PROBLEM TO SOLVE ▸
Word for word, retype the first line of the records and every following line through the one containing "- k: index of".

Excerpts from a dataset ▸
________
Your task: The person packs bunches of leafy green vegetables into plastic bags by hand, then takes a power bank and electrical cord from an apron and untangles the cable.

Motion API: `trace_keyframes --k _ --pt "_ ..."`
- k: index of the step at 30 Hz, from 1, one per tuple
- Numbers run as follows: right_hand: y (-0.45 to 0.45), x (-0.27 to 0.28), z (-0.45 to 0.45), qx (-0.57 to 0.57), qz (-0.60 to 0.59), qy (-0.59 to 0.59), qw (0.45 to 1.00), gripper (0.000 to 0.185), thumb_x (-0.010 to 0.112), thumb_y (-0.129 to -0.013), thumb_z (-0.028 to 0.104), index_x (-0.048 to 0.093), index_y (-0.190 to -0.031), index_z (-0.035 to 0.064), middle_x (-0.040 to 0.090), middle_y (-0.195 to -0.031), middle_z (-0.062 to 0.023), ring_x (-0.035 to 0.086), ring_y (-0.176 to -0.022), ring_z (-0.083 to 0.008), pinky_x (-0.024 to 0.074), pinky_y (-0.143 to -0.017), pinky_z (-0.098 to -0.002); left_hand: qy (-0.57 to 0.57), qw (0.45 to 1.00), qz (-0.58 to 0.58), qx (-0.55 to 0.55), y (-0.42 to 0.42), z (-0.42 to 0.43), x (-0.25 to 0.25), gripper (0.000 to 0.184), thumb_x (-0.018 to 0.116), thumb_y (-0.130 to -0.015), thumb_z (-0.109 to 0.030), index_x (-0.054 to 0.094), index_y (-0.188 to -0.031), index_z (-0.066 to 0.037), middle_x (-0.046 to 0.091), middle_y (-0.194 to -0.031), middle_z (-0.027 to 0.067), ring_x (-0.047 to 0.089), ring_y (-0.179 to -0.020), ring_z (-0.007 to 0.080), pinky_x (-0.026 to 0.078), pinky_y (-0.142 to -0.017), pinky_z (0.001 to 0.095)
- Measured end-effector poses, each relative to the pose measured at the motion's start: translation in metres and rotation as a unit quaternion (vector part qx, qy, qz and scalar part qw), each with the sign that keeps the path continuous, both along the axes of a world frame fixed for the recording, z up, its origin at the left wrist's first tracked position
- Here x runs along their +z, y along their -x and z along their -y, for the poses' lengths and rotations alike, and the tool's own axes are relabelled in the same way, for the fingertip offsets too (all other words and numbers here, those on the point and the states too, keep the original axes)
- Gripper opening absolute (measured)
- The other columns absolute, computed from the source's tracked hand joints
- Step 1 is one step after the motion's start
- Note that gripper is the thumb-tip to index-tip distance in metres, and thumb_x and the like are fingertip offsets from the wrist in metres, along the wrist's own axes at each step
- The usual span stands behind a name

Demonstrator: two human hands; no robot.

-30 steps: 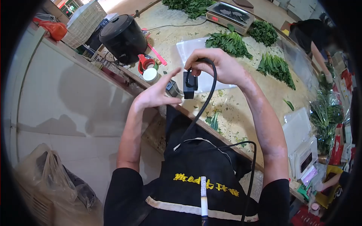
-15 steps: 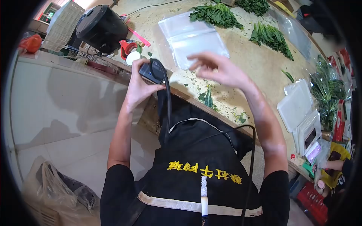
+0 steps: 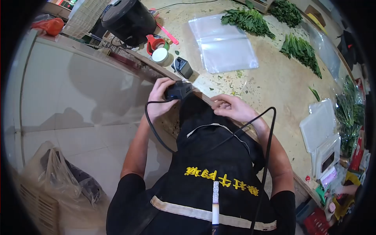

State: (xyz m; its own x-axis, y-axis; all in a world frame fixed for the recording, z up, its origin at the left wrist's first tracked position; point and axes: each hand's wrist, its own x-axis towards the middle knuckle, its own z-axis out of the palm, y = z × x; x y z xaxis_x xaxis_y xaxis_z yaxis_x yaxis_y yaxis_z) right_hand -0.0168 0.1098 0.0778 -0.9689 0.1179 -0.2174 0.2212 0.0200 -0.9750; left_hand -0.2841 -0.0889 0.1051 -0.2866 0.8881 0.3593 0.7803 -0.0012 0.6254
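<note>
My left hand [image 3: 158, 98] is closed round a dark boxy device [image 3: 178, 91] with a black cable, at the table's front edge. Just beyond it, a small black box [image 3: 183, 67] with a pale band stands on the table [image 3: 274, 90]. To the right, my right hand [image 3: 235, 108] has its fingers curled together by the edge; whether they hold anything is hidden. Farther back lies a stack of clear plastic bags [image 3: 229, 49]. A cigarette [image 3: 215, 207] with long ash hangs before the black apron [image 3: 211, 156].
Leafy green bundles [image 3: 248, 21] lie at the back. On the left are a black pot-like appliance [image 3: 129, 21], a red tape dispenser [image 3: 154, 44] and a white-lidded tub [image 3: 159, 55]. White trays [image 3: 315, 121] sit at right, near another person's hand [image 3: 348, 189].
The left hand has come off the small black box, toward the body, with the dark device in it. The right hand has dropped to the table edge and its fingers have curled. The view has shifted left.
</note>
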Motion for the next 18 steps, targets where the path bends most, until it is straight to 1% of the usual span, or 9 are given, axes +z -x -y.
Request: trace_keyframes --k 1,5,7,9,13,15,16,17,18 --pt "0.007 -0.002 0.002 -0.032 -0.007 -0.010 0.999 0.047 0.070 -0.096 0.015 0.056 -0.139 0.0005 0.070 -0.112 -0.0073 0.062 -0.094 -0.0071 0.0521 -0.085 -0.0227 0.001 1.000 0.001 -0.004 -0.004 0.001 -0.002 0.057 0.083 -0.067 0.000 0.064 -0.121 -0.002 0.059 -0.122 0.0124 0.062 -0.109 0.0278 0.052 -0.093 0.0354" --pt "0.034 -0.009 0.019 -0.123 -0.004 0.126 0.984 0.058 0.065 -0.102 0.028 0.043 -0.148 0.0010 0.063 -0.124 -0.0122 0.066 -0.100 -0.0156 0.0555 -0.084 -0.0284 -0.019 0.999 0.006 -0.040 -0.022 -0.003 -0.014 0.060 0.081 -0.066 0.002 0.061 -0.123 0.000 0.058 -0.124 0.0166 0.061 -0.113 0.0324 0.052 -0.097 0.0382" --pt "0.047 -0.017 0.022 -0.129 -0.003 0.130 0.983 0.062 0.064 -0.103 0.033 0.039 -0.149 -0.0004 0.061 -0.127 -0.0145 0.068 -0.100 -0.0190 0.0573 -0.081 -0.0289 -0.031 0.999 -0.013 -0.032 -0.035 -0.006 -0.020 0.062 0.080 -0.067 0.003 0.059 -0.125 0.000 0.057 -0.126 0.0183 0.061 -0.114 0.0353 0.053 -0.097 0.0397" --pt "0.057 -0.019 0.025 -0.162 0.032 0.300 0.940 0.060 0.066 -0.101 0.031 0.043 -0.146 -0.0027 0.064 -0.122 -0.0148 0.069 -0.095 -0.0181 0.0584 -0.075 -0.0282 -0.016 1.000 -0.004 -0.027 -0.045 -0.005 -0.032 0.071 0.082 -0.062 0.003 0.057 -0.128 -0.001 0.054 -0.130 0.0193 0.057 -0.120 0.0395 0.051 -0.101 0.0425" --pt "0.064 -0.025 0.012 -0.155 0.071 0.305 0.937 0.056 0.070 -0.099 0.026 0.049 -0.141 -0.0037 0.067 -0.115 -0.0125 0.070 -0.090 -0.0159 0.0583 -0.071 -0.0266 -0.015 0.997 -0.052 -0.053 -0.055 -0.004 -0.033 0.072 0.082 -0.068 0.001 0.052 -0.134 0.001 0.052 -0.134 0.0210 0.057 -0.121 0.0397 0.051 -0.103 0.0433" --pt "0.059 -0.026 0.001 -0.143 0.048 0.229 0.962 0.052 0.074 -0.095 0.021 0.054 -0.137 -0.0023 0.070 -0.110 -0.0095 0.069 -0.089 -0.0129 0.0571 -0.069 -0.0249 -0.031 0.999 0.009 -0.027 -0.053 -0.003 -0.041 0.071 0.082 -0.073 0.000 0.050 -0.136 0.001 0.049 -0.137 0.0228 0.056 -0.121 0.0426 0.050 -0.104 0.0448" --pt "0.055 -0.010 -0.001 -0.162 0.033 0.203 0.965 0.052 0.075 -0.093 0.019 0.055 -0.136 -0.0019 0.070 -0.112 -0.0089 0.068 -0.089 -0.0112 0.0558 -0.069 -0.0239 -0.007 1.000 0.024 0.008 -0.051 -0.001 -0.044 0.060 0.081 -0.081 -0.008 0.052 -0.133 0.001 0.054 -0.133 0.0195 0.060 -0.115 0.0366 0.053 -0.098 0.0414" --pt "0.053 -0.006 -0.006 -0.167 0.028 0.172 0.970 0.053 0.076 -0.093 0.019 0.055 -0.137 -0.0010 0.070 -0.114 -0.0089 0.068 -0.091 -0.0111 0.0555 -0.069 -0.0240 -0.006 1.000 0.027 0.010 -0.043 0.003 -0.049 0.060 0.081 -0.081 -0.008 0.052 -0.133 0.001 0.054 -0.133 0.0195 0.060 -0.115 0.0366 0.053 -0.098 0.0414" --pt "0.050 -0.003 -0.013 -0.173 0.022 0.141 0.975 0.053 0.077 -0.092 0.019 0.055 -0.137 0.0000 0.070 -0.116 -0.0089 0.068 -0.092 -0.0109 0.0552 -0.069 -0.0242 0.135 0.976 0.169 -0.036 -0.032 0.008 -0.055 0.053 0.079 -0.086 -0.010 0.054 -0.132 -0.001 0.058 -0.128 0.0154 0.062 -0.111 0.0293 0.053 -0.095 0.0376"
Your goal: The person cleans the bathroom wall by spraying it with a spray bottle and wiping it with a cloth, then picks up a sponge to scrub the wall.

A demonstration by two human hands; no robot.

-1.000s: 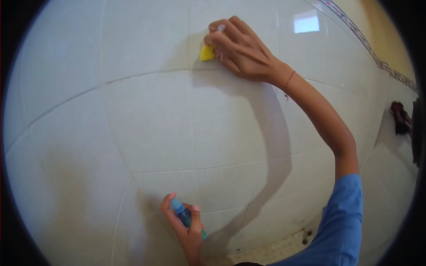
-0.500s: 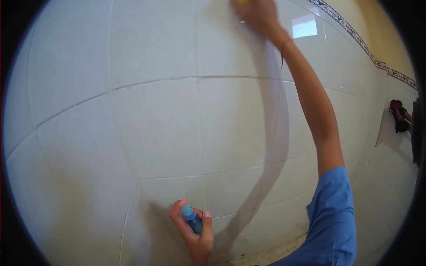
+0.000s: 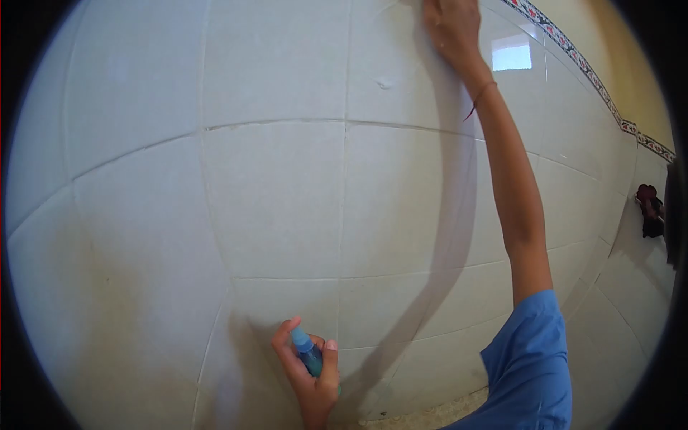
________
RESPONSE BOX ▸
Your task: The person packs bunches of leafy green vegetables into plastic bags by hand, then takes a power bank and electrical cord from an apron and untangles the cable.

Motion API: `trace_keyframes --k _ --pt "_ ..."`
- k: index of the step at 30 Hz, from 1, one per tuple

Now the answer is complete.